ASSIGNMENT:
For these records, count the lines containing the word "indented" and respond with the number alone.
+ + + + + + +
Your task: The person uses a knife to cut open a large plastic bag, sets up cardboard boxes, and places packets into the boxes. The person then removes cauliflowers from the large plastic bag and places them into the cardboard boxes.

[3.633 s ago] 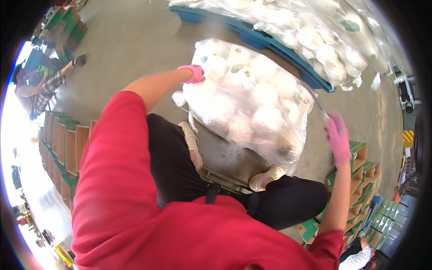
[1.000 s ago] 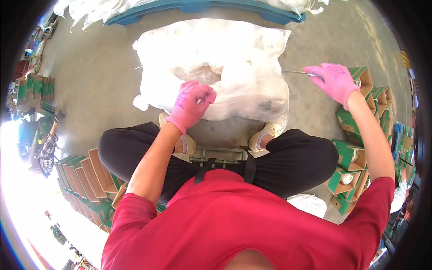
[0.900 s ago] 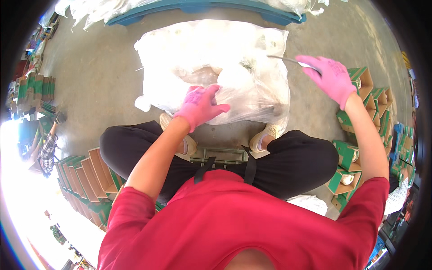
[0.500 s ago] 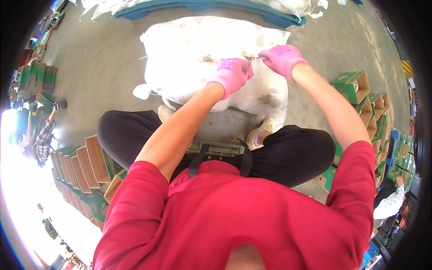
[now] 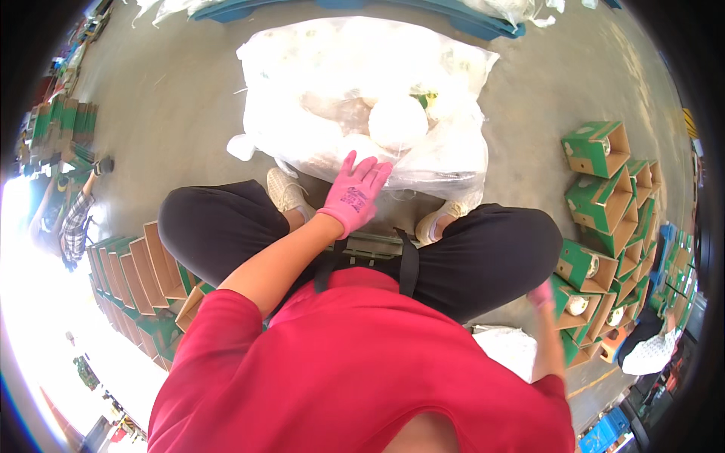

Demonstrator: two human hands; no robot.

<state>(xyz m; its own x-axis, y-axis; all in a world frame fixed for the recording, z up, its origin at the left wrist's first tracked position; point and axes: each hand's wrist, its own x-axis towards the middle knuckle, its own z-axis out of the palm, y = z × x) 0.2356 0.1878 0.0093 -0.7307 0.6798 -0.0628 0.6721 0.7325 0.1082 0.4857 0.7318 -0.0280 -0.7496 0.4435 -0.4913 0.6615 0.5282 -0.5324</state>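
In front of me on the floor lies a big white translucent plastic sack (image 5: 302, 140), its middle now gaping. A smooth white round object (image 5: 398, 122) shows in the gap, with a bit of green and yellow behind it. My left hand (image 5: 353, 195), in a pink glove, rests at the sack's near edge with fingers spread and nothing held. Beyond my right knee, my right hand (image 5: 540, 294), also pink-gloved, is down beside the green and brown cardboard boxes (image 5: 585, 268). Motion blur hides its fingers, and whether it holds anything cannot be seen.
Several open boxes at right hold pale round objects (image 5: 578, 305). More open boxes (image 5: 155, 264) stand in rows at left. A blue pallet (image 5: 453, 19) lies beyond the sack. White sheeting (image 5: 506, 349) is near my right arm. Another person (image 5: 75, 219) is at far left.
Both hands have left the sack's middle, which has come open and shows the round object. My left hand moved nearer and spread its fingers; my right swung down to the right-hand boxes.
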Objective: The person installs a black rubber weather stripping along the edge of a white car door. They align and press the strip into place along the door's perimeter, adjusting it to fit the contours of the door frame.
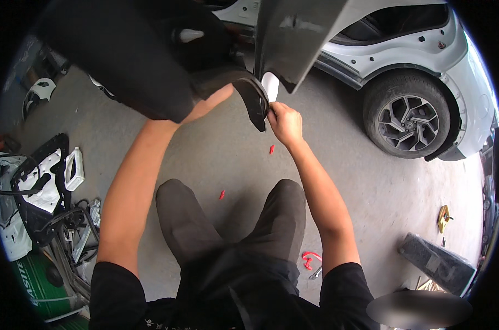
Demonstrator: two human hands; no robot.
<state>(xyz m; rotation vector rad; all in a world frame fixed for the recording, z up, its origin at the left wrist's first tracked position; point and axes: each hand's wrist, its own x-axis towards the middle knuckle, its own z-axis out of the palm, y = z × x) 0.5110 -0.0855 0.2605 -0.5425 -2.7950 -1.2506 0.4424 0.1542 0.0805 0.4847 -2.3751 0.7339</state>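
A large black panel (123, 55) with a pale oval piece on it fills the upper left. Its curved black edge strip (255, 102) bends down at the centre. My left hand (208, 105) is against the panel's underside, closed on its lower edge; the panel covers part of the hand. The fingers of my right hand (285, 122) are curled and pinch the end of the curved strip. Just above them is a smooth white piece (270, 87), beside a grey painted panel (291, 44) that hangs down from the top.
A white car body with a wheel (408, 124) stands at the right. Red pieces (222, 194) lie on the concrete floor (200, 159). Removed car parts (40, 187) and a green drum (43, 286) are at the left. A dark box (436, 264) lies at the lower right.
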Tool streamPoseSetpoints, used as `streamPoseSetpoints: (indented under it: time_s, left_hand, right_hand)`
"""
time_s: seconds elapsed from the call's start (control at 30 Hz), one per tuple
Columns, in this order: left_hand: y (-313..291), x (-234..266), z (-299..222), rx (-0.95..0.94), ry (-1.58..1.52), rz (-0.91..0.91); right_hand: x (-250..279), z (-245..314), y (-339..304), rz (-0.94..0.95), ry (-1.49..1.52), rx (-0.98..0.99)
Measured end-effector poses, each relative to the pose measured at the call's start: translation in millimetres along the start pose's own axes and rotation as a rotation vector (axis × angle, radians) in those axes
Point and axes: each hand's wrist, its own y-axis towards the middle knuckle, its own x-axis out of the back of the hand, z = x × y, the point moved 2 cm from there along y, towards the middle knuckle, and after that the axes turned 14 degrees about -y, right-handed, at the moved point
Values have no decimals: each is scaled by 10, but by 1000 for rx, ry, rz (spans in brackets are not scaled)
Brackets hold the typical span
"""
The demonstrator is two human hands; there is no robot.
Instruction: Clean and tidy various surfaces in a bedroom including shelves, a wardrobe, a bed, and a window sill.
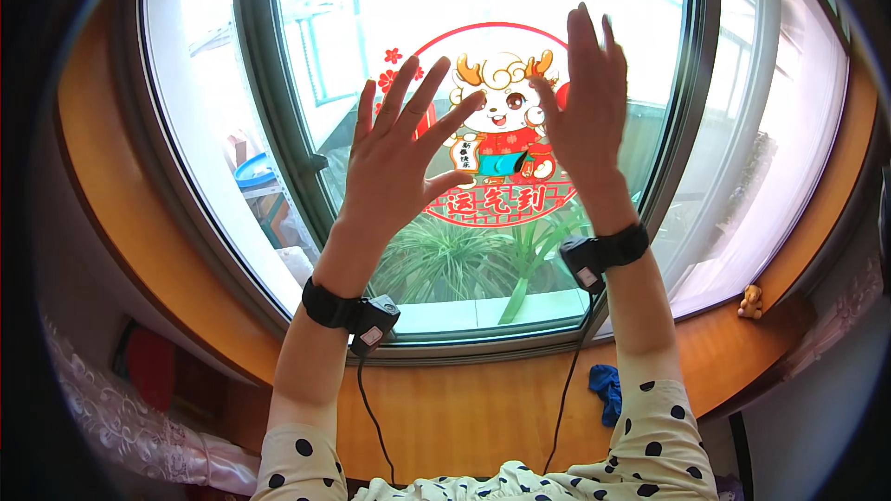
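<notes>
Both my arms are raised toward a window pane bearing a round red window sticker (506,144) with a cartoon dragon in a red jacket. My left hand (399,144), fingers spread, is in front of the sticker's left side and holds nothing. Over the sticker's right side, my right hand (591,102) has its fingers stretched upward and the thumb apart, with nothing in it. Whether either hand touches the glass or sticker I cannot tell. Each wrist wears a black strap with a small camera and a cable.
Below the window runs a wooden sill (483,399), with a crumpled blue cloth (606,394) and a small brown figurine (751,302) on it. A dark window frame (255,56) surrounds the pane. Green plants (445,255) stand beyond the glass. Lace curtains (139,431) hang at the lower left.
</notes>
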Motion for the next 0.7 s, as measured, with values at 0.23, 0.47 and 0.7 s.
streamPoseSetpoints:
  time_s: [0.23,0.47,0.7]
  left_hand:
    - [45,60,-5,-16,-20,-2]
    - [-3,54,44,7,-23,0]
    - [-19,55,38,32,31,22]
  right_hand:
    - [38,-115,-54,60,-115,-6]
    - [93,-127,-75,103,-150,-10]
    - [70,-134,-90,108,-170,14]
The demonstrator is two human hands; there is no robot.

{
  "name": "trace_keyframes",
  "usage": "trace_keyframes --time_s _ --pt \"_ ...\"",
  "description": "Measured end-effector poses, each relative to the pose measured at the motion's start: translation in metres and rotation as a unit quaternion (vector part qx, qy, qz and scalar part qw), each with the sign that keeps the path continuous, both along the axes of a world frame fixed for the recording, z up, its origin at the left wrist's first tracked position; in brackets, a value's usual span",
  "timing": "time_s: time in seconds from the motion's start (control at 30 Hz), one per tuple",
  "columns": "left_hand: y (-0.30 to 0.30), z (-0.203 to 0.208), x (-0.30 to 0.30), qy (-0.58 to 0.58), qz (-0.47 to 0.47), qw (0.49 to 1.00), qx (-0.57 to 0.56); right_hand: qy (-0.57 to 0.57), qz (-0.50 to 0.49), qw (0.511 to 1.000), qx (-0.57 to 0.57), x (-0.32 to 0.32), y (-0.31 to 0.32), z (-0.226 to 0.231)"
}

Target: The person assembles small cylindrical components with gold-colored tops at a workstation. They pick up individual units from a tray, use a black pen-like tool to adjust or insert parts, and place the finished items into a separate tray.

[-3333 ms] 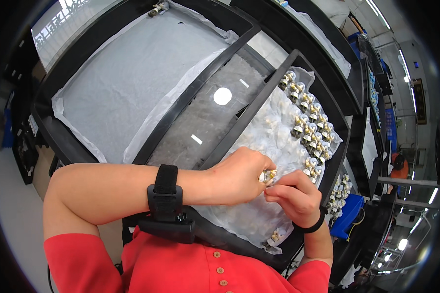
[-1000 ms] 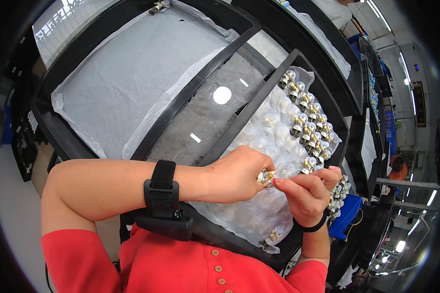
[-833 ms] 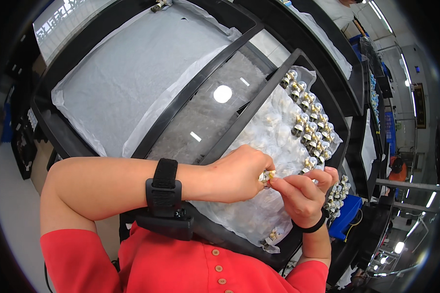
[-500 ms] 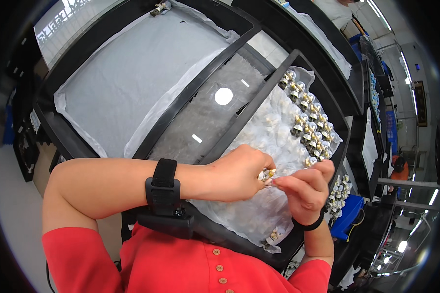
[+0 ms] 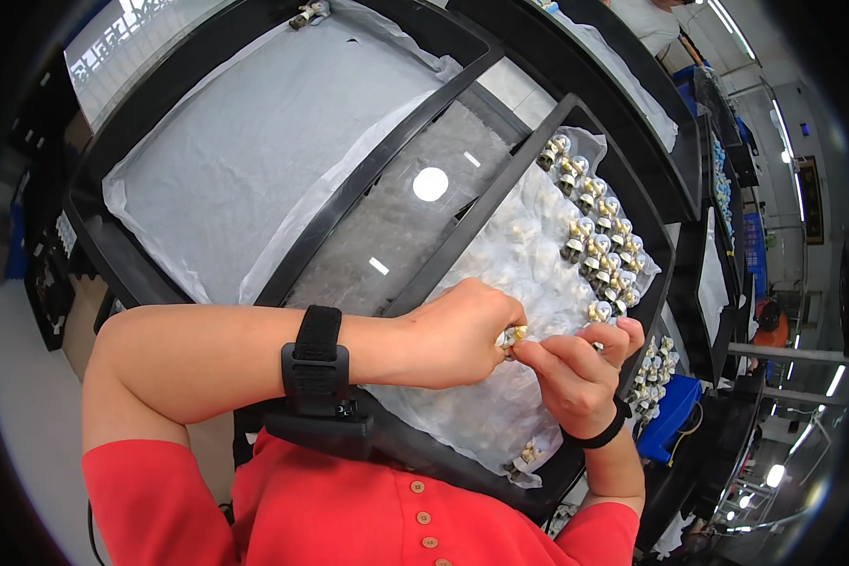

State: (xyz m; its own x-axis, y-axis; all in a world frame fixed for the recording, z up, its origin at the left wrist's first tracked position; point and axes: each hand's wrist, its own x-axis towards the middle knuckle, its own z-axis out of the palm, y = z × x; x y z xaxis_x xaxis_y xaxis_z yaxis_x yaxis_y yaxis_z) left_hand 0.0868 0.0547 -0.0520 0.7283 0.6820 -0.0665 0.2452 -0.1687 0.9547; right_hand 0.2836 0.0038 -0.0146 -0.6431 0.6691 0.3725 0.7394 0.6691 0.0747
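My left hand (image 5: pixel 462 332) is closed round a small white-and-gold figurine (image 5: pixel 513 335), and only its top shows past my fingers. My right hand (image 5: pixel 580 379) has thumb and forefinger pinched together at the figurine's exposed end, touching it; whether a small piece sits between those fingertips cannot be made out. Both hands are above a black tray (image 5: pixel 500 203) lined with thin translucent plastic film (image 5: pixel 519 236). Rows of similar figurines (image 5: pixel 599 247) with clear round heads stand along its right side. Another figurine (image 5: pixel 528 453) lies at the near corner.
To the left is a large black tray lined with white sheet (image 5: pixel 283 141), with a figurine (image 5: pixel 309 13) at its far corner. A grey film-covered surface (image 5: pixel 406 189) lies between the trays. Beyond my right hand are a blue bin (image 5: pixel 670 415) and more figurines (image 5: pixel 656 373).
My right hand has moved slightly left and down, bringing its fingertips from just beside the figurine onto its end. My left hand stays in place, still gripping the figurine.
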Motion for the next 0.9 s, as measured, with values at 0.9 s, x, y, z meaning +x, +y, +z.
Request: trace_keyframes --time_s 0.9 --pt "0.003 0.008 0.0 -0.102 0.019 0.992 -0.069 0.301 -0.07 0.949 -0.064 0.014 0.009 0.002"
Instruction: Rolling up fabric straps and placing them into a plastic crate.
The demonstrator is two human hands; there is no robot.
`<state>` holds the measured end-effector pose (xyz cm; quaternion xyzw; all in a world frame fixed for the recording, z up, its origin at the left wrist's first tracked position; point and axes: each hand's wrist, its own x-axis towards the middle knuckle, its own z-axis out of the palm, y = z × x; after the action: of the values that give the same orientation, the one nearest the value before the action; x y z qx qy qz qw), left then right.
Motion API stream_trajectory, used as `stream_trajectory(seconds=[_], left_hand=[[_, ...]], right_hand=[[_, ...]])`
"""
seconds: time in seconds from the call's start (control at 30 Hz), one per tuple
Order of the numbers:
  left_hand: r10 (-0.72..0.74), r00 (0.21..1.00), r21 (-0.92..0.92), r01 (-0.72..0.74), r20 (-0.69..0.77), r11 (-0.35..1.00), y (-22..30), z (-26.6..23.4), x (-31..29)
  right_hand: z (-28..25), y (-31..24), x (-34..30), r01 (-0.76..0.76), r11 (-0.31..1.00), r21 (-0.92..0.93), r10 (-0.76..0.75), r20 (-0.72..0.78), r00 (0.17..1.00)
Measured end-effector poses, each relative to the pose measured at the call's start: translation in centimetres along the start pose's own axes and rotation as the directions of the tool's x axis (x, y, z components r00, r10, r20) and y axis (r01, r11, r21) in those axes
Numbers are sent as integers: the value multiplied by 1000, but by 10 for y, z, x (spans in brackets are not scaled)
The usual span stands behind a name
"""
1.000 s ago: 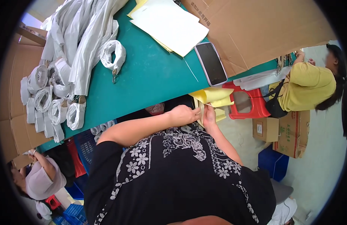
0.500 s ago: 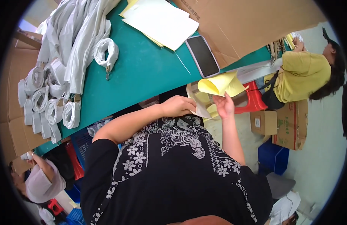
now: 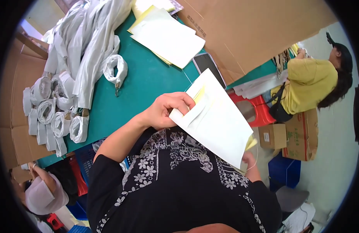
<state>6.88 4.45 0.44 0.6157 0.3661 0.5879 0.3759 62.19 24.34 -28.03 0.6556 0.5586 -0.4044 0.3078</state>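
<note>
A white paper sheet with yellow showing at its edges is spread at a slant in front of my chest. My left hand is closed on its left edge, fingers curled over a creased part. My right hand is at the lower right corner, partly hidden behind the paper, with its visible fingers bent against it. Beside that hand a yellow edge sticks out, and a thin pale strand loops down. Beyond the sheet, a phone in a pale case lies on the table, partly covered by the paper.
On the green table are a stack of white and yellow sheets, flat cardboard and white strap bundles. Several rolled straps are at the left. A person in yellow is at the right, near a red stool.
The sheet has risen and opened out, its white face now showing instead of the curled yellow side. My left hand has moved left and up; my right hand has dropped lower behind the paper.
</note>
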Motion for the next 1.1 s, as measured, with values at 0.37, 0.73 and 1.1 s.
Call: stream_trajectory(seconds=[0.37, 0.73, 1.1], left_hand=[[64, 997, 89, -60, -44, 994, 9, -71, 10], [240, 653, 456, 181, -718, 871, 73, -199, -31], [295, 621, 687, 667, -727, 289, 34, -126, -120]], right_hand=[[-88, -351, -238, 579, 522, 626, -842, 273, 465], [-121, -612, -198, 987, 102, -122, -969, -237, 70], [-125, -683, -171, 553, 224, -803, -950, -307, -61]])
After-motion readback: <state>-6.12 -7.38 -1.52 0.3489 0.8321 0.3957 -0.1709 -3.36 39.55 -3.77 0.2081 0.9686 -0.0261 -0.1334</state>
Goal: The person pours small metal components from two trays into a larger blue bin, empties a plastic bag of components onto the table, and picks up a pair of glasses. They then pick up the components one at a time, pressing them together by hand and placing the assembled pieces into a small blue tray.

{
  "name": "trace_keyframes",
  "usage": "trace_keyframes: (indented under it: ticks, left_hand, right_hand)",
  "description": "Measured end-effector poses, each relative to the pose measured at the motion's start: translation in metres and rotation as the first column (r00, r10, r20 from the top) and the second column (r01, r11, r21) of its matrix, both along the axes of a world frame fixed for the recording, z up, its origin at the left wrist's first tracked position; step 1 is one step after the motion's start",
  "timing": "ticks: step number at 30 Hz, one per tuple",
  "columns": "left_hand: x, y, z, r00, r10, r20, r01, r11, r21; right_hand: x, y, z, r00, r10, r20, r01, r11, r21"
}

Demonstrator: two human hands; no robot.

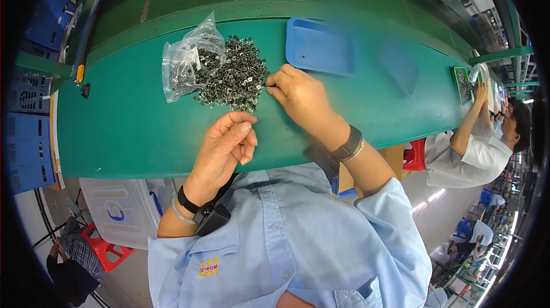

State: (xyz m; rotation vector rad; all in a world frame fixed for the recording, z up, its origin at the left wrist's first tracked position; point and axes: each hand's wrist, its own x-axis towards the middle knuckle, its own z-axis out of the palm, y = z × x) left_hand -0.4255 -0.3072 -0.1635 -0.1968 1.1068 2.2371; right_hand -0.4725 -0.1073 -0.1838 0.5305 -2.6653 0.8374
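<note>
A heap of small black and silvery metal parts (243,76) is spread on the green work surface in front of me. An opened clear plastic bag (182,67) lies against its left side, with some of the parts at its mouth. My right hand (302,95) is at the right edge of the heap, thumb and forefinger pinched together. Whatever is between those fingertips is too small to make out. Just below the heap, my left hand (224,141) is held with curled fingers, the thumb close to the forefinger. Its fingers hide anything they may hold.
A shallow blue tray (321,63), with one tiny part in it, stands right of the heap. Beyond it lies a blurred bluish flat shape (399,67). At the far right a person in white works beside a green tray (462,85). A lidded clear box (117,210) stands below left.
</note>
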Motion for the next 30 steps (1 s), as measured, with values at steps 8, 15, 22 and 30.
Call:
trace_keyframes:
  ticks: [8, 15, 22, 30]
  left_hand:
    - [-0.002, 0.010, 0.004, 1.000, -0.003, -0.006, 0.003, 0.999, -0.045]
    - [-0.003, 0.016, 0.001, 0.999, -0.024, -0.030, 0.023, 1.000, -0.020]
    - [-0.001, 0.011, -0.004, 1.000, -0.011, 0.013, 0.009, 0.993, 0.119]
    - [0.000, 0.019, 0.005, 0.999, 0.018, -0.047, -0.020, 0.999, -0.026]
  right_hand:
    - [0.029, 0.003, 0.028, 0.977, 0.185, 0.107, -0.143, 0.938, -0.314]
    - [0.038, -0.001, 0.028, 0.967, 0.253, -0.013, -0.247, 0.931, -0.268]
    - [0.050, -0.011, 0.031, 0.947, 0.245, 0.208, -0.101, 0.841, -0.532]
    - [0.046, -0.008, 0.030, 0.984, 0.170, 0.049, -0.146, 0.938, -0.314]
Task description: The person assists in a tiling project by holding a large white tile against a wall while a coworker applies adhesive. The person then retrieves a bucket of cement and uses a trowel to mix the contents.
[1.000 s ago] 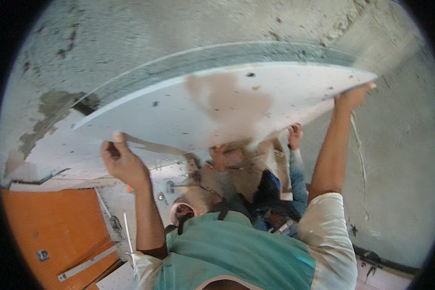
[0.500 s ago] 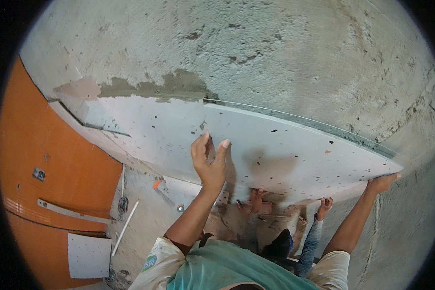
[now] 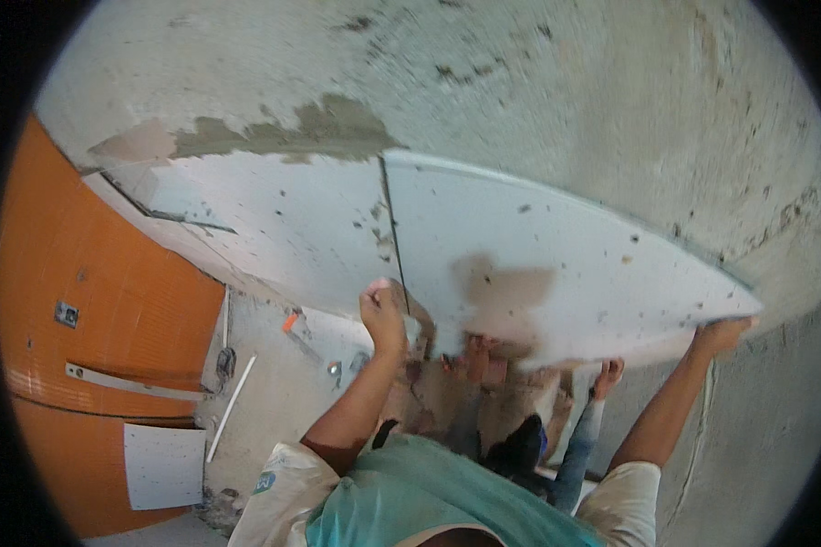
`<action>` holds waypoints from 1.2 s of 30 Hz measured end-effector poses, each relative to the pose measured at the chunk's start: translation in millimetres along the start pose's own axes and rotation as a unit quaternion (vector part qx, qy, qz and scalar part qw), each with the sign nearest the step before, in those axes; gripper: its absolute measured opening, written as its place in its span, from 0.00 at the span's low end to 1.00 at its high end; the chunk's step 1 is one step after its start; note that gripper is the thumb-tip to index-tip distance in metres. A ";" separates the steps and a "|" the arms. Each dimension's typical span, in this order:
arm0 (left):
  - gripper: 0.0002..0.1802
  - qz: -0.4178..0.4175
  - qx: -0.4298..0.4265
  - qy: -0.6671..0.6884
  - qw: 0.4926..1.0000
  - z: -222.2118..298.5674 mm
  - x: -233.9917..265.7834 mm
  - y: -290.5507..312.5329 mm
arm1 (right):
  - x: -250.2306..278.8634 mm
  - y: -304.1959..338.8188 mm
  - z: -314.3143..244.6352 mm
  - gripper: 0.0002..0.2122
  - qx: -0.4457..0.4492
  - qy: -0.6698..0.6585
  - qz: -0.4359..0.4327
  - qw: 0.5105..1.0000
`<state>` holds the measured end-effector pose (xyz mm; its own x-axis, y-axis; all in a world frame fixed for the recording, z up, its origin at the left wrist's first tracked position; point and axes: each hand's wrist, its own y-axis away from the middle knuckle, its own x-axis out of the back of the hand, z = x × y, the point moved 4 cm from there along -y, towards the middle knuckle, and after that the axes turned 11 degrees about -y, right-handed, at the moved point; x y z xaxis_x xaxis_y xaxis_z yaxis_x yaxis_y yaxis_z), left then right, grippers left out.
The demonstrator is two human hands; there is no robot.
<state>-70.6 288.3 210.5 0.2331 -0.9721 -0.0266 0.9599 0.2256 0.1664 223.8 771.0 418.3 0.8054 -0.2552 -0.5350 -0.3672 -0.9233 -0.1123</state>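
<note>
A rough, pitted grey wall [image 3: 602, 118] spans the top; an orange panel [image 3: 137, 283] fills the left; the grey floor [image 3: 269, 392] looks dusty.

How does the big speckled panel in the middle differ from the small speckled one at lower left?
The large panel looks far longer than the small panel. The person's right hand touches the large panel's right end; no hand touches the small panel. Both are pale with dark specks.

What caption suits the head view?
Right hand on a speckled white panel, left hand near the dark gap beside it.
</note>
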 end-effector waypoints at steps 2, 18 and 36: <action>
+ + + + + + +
RESULT FOR THIS TASK:
2